The Royal Historical Society (RHS), Postgraduate Member.

The Southern Historical Association (SHA), Member.

Undergraduate teaching

History of the United States (Autumn 2023)

Writing Centre Tutor (Autumn 2023-)

Research summary

I am most interested in the political history of the post-World War II United States. In particular, my research centres around the Republican Party (GOP) and its efforts to mobilise electoral majorities in spite of New Deal liberalism's persistent popularity. Within this framework, I investigate how and why the Republicans exploited, or at least attempted to, issues or race, class, or electoral geography, to build new support and thereby return the party to majority status.

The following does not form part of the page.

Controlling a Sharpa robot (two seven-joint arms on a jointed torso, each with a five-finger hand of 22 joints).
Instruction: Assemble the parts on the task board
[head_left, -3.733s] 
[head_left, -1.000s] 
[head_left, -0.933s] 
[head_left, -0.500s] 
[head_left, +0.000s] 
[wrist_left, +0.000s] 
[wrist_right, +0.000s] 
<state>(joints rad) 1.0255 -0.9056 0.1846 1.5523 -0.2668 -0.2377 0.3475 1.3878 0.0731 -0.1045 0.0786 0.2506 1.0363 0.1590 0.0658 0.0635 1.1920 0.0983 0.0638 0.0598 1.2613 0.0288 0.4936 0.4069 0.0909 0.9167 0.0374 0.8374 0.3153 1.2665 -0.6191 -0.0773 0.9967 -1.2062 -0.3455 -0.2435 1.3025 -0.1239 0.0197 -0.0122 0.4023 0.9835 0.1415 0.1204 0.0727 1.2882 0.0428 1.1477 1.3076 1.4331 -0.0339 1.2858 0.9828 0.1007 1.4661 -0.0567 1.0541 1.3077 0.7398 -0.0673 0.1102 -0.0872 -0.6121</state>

Current research interests

My PhD thesis explores Republican Party politics and the U.S. South in the immediate post-World War II era. It hopes to reorient historiographical focus on the importance of intraparty Republican developments in the demise of one-partyism in the South; to switch focus from the Democratic Party to the direct role of the Republicans in the growth of a two-party politics in the region. It argues the early postwar years represent an important yet under researched episode in the growth of southern Republicanism, fuelled by a top-down Republican effort to exploit the electoral potential that lay south of the Mason-Dixon line.

Project activity

MA Dissertation, "'The Devil and the Deep Blue Sea': Herbert Hoover, Franklin D. Roosevelt and the 1932 Presidential Election in the African American Press." (14 April 2021).

MSc Dissertation, "Robert A. Taft, Dwight D. Eisenhower and the Triumph of the Liberal Republicans, 1950-1952." (15 August 2022).

Papers delivered

"Robert A. Taft, Dwight D. Eisenhower, and the Triumph of the Liberal Republicans, 1948-1952," Scottish Association of the Study of America (SASA) Annual Conference, 4 March 2023.